Data extracted from a collection:
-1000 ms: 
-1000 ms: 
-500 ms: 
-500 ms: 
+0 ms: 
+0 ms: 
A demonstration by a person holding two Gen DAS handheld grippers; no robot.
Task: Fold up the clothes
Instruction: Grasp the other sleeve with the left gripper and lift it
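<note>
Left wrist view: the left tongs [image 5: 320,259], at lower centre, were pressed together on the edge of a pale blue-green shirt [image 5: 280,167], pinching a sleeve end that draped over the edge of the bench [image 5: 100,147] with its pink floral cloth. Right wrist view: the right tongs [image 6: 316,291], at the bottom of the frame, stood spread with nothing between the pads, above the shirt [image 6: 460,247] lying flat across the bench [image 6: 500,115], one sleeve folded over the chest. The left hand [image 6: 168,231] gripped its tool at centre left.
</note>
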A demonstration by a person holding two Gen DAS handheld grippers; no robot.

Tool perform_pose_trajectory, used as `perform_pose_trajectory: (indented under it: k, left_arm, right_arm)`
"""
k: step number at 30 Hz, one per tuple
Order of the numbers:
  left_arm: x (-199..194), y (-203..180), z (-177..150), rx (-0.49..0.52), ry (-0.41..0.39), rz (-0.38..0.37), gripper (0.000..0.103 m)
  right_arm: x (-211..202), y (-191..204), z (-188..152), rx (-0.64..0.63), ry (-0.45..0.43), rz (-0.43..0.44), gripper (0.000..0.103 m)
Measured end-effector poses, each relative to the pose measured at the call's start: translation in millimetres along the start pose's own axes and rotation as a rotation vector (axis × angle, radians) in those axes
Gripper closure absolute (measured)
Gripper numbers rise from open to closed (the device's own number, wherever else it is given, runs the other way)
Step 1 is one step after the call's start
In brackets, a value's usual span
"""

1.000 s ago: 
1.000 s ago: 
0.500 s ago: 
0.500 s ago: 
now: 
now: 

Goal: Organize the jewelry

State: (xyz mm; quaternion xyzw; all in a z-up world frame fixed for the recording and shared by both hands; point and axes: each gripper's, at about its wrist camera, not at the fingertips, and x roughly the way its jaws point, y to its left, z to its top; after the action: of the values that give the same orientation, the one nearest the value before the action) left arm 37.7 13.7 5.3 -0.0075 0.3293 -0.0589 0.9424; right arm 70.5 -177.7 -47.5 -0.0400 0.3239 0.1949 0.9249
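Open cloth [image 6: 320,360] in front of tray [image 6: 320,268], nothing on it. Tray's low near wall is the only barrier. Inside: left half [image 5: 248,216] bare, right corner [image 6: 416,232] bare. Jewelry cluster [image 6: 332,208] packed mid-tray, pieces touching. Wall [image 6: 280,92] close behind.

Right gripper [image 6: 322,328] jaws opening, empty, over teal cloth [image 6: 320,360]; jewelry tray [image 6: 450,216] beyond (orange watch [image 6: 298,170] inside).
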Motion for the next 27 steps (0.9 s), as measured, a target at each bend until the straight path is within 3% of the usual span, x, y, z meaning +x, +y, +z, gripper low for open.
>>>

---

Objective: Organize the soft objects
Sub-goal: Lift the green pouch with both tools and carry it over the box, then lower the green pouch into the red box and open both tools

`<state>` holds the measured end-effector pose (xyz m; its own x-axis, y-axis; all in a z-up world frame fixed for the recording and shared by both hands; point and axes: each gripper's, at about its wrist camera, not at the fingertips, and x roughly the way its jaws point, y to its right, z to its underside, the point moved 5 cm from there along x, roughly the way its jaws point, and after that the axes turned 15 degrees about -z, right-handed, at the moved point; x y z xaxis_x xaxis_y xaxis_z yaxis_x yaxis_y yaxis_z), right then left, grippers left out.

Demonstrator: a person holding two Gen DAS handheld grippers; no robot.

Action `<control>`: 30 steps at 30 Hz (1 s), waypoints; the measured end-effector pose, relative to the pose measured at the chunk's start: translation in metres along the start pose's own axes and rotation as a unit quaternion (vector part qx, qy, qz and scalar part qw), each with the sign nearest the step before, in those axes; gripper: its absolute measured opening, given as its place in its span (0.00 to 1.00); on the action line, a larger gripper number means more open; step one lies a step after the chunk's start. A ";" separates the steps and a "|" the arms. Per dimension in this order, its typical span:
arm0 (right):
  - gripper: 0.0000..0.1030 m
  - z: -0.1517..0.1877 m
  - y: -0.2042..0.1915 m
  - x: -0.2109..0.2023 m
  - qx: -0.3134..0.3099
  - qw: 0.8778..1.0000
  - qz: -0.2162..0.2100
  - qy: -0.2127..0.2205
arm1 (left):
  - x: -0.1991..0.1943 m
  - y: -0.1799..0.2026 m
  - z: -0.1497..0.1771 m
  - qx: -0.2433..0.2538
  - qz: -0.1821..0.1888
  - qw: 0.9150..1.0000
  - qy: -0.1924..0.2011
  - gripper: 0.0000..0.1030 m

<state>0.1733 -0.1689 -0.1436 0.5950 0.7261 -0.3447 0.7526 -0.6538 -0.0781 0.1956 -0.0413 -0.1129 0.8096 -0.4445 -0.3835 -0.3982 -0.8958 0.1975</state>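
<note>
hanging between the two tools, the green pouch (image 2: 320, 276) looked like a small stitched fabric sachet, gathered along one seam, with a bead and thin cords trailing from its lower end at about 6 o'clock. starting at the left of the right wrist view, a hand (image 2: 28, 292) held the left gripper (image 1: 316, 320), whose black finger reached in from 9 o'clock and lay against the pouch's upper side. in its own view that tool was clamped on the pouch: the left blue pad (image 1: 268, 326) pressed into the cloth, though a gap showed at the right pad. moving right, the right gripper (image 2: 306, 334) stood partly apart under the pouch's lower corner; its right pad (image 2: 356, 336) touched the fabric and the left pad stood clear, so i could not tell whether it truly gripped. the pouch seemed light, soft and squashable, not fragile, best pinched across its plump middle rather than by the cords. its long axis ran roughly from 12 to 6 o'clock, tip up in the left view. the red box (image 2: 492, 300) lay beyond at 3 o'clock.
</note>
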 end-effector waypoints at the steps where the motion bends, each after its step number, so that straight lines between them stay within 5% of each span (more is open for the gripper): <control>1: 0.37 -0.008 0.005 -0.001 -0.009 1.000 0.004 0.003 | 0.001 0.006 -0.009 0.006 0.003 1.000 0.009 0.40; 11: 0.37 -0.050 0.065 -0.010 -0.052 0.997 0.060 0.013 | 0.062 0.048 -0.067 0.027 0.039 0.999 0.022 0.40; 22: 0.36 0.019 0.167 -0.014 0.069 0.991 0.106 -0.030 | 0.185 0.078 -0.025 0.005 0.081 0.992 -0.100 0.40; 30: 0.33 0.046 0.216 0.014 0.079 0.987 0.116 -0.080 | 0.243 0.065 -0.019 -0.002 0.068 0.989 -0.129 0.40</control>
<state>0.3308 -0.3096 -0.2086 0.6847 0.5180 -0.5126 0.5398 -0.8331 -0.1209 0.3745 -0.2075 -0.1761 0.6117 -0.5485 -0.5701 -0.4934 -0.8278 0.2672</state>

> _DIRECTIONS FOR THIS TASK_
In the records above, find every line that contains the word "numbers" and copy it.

> _EXPECTED ANSWER_
Order of the numbers:
Gripper numbers rise from open to closed (the device's own number, wherever else it is given, runs the other way)

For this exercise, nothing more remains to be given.